Le assunzioni tirano il freno a mano e rallentano anche nel commercio

LAVORO. Il report della Provincia: nell’industria il calo sfiora il 7%, saldo negativo nel settore auto. I contratti a tempo indeterminato arretrano dell’11%, mentre sono in crescita le proroghe di quelli a termine.

In un tripudio di segni meno, un dato positivo c’è. E cioè che a fine giugno il saldo annualizzato – vale a dire la somma dei saldi degli ultimi quattro trimestri – segna una crescita di 5.824 dipendenti per il quinto anno consecutivo. Per il resto, i numeri del report sul mercato del lavoro in Bergamasca - a cura dell’Osservatorio di via Tasso - riferiti ai primi sei mesi del 2025, sono tutti in flessione.

Tengono le stabilizzazioni

Sono in calo le assunzioni - 63.489 contro le 67.100 del primo semestre 2024, pari a un meno 5,4% - lo stesso vale per le cessazioni - 57.873 contro le 61.271 del periodo gennaio-giugno dell’anno scorso, pari a un meno 5,5% - e non va meglio concentrando l’attenzione sulle tipologie di contratti. L’agognato posto fisso si traduce in 13.815 contratti, lasciando sul terreno ben 11 punti percentuali rispetto al primo semestre 2024. I contratti a tempo determinato scendono a 29.824 (meno 3,8%) e anche le missioni attivate nella somministrazione passano a 16.839 (meno 3%).

Le stabilizzazioni - ovvero le trasformazioni di un rapporto di lavoro precario a tempo indeterminato - tutto sommato reggono, attestandosi a quota 9.020 (meno 0,2%). E crescono (del 6%) le proroghe dei rapporti a tempo determinato: 25.051 nei primi sei mesi del 2025 contro le 23.593 dello stesso periodo dell’anno scorso.

I settori più e meno attrattivi

Commercio e servizi non si smentiscono e si confermano due settori catalizzatori di assunzioni, per quanto i numeri si ridimensionino dopo quattro trimestri di crescita continua. Al saldo del primo semestre contribuiscono in modo significativo i servizi di ristorazione (più 823), i servizi di pulizia e cura del paesaggio (più 452), gli altri servizi operativi alle imprese (più 357) e il commercio all’ingrosso (più 358). Risultati negativi per il magazzinaggio (meno 301) e il commercio al dettaglio (meno 115). Anche nelle costruzioni prosegue il trend positivo, complici forse i fondi Pnrr destinati al comparto. Le assunzioni (7.842) crescono infatti dell’1,5% a fronte di cessazioni stabili (6.650).

L’industria: dati in calo

A deludere è l’industria, dove le assunzioni (19.617) arretrano del 6,8%, ma il calo più marcato delle cessazioni (17.775) porta a un saldo semestrale positivo per 1.842 posizioni, in miglioramento rispetto alla prima metà del 2024. Si tratta di un recupero favorito dalla riduzione del saldo negativo delle missioni in somministrazione e dal contributo, seppur in rallentamento, delle trasformazioni a tempo indeterminato. Il saldo è positivo nei settori della gomma-plastica (più 413), dei prodotti in metallo (più 404), delle apparecchiature elettriche (più 249), alimentari (più 126) e bevande (più 157), prodotti chimici (più 137) e dei macchinari (più 109). È negativo nei comparti dell’auto (meno 186) e dei mezzi di trasporto (meno 25) e nel tessile (meno 23) e abbigliamento (meno 59).

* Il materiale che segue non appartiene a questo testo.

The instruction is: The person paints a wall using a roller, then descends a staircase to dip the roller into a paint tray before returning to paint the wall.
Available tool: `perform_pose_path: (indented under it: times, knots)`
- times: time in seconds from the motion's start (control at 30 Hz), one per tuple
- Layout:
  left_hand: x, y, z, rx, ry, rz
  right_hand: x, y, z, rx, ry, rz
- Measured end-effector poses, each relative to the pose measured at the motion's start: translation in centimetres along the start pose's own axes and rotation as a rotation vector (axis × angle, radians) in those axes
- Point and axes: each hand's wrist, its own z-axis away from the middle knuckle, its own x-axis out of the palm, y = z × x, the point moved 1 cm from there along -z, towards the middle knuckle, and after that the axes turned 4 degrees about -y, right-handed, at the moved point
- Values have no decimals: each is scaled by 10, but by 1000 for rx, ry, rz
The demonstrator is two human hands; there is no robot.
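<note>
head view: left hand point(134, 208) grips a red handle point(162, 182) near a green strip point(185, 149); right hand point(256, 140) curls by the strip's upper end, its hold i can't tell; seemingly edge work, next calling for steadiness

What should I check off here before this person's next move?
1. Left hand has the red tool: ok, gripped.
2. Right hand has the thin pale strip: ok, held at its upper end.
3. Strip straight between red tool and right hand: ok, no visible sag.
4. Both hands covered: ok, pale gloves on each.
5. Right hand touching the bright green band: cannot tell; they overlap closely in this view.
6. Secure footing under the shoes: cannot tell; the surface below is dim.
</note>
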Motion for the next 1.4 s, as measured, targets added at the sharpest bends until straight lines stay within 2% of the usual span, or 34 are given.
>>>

Soffrono automotive e tessile

«i dati occupazionali hanno valori più positivi nei territori ad alta presenza di immigrazione»

Proprio a questo proposito, Luca Nieri della segreteria della Cisl di Bergamo, precisa che «desta forte preoccupazione che alcuni settori permangano in una situazione di lunga difficoltà, come automotive e tessile, le cui prospettive sono legate a dinamiche europee e nazionali». A maggior ragione considerando che «questi settori in Bergamasca occupano diverse decine di migliaia di lavoratori e sono un volano economico per tutta la provincia».
La riflessione di Orazio Amboni della Cgil di Bergamo è che «i dati occupazionali hanno valori più positivi nei territori ad alta presenza di immigrazione, come Trescore Balneario (più 11,8%)». Spostando lo sguardo, invece, sul fenomeno delle dimissioni volontarie, Amboni sottolinea che «sono in calo, ma restano sempre molto elevate (19.632, meno 8%), a fronte di 6.340 perdite involontarie del posto di lavoro».